Les critères de sélection sont simples mais pertinents : âge, fréquence d’utilisation et volonté de participer à un entretien d’une heure. L’entretien peut se dérouler en visioconférence, ce qui permet à des jeunes vivant dans la Métropole lyonnaise, que ce soit dans le 1er arrondissement, la Croix-Rousse ou des communes périphériques, de s’impliquer sans contrainte de transport. Le calendrier et la prise de rendez-vous passent par un lien dédié.
La participation ne comporte pas de rémunération financière. Il s’agit d’un engagement volontaire au service de la compréhension scientifique des usages numériques. Les candidats sont informés en amont des objectifs et des modalités. Les équipes de recherche se proposent d’accompagner les volontaires, notamment pour expliquer le déroulement de l’entretien et clarifier les questions portant sur la confidentialité des données.
Quelques cas pratiques illustrent le déroulé : un étudiant de 19 ans peut choisir un entretien en soirée après ses cours. Une lycéenne de 16 ans peut participer en visioconférence avec accord parental. Un jeune professionnel qui prend les TCL pour rejoindre le site hospitalier peut opter pour une session en présentiel en dehors des heures de pointe.

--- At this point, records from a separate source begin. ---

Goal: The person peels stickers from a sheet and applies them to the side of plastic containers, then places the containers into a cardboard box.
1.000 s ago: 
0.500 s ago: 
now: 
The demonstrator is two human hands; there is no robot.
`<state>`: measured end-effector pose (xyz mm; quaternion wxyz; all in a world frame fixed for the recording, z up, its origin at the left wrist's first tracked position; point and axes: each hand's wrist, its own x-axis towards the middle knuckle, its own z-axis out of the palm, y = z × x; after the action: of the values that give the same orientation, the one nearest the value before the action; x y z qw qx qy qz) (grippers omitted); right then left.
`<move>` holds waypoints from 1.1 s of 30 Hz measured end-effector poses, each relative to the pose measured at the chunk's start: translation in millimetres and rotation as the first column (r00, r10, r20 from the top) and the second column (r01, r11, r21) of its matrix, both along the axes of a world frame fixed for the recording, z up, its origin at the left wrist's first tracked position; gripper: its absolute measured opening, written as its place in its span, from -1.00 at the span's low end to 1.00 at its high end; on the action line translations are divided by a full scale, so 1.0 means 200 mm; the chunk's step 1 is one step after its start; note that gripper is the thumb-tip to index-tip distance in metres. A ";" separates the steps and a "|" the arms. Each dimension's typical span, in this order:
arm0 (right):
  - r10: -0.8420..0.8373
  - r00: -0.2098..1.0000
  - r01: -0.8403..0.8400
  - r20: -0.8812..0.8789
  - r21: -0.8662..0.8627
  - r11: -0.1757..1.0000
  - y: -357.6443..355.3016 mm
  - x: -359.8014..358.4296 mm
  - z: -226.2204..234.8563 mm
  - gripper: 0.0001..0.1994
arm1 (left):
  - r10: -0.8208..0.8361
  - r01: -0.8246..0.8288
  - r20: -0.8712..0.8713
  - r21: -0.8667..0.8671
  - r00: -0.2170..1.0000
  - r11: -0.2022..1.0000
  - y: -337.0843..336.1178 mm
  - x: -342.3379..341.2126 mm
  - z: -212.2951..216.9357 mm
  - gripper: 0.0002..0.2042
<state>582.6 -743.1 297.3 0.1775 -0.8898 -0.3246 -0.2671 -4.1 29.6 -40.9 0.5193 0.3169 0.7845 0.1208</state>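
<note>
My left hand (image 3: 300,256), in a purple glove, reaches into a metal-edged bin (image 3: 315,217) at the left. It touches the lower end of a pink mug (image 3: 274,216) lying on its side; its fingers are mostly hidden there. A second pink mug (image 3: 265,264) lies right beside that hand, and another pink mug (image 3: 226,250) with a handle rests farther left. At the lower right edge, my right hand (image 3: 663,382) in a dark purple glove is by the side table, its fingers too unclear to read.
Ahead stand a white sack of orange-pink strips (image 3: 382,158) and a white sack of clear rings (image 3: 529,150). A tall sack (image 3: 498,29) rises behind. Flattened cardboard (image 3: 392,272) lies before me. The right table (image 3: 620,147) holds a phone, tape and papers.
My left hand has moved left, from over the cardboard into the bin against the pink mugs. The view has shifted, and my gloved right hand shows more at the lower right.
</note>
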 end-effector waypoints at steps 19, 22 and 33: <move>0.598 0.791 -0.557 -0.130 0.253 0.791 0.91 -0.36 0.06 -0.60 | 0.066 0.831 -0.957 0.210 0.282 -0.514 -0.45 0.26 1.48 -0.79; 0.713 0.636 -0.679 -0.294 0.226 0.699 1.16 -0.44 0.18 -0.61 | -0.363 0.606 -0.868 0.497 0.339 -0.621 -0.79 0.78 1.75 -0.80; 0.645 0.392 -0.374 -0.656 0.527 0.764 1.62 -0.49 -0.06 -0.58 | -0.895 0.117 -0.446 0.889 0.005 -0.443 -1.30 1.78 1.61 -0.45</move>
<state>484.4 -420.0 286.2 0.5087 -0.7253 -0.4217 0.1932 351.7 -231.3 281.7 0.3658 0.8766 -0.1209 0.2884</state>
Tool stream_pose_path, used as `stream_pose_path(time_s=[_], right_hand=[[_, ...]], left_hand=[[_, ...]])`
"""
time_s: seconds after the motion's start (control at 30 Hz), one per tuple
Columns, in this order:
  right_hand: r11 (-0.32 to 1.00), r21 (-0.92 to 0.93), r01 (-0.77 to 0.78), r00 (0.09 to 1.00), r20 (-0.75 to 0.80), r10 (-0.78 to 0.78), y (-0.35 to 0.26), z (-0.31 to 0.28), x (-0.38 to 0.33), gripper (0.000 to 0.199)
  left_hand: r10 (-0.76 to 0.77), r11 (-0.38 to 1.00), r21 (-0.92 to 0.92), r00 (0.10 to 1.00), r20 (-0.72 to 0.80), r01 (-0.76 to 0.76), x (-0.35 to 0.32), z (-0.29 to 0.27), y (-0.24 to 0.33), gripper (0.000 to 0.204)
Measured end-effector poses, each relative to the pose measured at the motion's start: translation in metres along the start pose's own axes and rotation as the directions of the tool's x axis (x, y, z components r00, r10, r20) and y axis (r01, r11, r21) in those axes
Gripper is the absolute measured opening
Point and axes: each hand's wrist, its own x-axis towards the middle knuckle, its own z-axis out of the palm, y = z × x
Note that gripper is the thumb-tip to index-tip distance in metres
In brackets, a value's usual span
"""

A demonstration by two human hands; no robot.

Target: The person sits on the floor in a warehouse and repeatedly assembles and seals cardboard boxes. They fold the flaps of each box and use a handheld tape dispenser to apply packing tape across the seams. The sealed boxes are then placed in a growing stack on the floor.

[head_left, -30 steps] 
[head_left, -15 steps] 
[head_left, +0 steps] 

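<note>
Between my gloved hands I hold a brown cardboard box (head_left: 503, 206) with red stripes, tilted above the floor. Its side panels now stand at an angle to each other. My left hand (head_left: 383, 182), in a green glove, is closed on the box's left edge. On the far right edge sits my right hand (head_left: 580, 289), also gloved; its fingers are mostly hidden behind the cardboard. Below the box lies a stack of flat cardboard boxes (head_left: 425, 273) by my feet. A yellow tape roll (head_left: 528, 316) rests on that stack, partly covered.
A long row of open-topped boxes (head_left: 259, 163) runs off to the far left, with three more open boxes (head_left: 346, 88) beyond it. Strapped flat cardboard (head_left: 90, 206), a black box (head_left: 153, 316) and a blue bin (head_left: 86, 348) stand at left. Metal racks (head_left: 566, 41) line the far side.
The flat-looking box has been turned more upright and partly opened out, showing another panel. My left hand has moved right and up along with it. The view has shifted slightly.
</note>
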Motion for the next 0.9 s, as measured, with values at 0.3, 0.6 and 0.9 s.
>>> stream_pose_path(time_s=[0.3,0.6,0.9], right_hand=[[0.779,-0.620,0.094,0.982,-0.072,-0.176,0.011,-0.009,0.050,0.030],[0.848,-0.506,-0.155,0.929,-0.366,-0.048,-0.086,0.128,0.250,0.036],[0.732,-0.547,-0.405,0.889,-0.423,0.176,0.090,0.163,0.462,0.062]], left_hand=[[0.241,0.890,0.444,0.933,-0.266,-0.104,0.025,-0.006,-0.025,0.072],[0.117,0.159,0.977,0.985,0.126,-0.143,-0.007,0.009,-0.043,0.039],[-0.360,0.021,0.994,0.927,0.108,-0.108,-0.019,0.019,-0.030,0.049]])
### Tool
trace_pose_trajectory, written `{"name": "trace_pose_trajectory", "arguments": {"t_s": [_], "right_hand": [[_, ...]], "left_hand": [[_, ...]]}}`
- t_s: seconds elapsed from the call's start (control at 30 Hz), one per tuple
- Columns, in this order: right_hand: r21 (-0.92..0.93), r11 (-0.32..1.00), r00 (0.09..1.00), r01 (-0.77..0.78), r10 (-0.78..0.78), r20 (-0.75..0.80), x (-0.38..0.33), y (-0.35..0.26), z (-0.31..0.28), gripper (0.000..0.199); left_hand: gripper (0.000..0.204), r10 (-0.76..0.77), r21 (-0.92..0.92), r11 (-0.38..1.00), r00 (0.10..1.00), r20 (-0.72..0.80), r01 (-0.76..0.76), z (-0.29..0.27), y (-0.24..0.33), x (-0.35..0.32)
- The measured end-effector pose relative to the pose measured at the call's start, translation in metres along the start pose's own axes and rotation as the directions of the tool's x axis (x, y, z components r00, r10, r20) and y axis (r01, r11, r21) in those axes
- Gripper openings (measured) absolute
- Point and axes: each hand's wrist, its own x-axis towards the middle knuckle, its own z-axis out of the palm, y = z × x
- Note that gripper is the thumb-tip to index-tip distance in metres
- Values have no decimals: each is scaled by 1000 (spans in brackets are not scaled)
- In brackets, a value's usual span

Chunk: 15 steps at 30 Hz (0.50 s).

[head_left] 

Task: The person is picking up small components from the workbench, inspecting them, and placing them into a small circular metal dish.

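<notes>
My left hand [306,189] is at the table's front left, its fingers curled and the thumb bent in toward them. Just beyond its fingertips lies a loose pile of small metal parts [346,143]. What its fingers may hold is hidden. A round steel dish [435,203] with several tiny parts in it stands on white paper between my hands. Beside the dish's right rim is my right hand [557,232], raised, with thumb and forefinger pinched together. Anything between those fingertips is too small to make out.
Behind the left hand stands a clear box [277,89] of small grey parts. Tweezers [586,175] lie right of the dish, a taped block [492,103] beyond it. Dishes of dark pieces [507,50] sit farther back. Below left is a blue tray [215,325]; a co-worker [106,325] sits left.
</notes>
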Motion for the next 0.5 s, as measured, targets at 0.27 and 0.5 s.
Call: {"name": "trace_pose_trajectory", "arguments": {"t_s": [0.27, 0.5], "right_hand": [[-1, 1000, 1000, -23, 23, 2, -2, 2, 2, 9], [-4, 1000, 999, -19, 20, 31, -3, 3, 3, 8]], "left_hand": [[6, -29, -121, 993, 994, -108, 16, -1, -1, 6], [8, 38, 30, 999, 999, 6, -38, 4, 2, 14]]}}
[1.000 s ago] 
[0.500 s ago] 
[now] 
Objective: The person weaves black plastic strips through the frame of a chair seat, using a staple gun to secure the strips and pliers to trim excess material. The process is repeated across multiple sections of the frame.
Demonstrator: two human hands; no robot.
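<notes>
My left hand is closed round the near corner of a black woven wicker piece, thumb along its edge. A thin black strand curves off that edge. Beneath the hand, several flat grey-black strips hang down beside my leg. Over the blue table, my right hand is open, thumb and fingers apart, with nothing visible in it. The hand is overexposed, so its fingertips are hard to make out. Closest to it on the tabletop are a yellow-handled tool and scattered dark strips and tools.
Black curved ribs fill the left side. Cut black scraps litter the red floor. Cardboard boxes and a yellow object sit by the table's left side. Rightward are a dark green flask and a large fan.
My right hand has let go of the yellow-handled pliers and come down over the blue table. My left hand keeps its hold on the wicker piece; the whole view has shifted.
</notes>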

Les solutions logistiques tiennent compte des rythmes urbains.
Modalités de contact et inscription : le premier pas se fait en ligne via un créneau réservé sur une plateforme de réservation. Les candidats reçoivent ensuite une fiche d’information et un formulaire de consentement. La recherche s’inscrit dans un cadre universitaire, et les coordonnées pour toute question sont fournies dès la prise de rendez-vous.
Pour les lecteurs soucieux d’un contexte plus large, des enjeux comme la mobilité et l’accès aux centres de santé à Lyon sont évoqués par la presse locale, qui relate notamment des questions de sécurité et d’infrastructures de transport dans l’agglomération. Voir par exemple un dossier sur les transports et la sécurité à Lyon ici.
Insight final : la procédure mise en place facilite la participation, en réduisant les obstacles logistiques et en privilégiant l’information transparente. Les équipes attendent des profils variés pour refléter la diversité des comportements numériques.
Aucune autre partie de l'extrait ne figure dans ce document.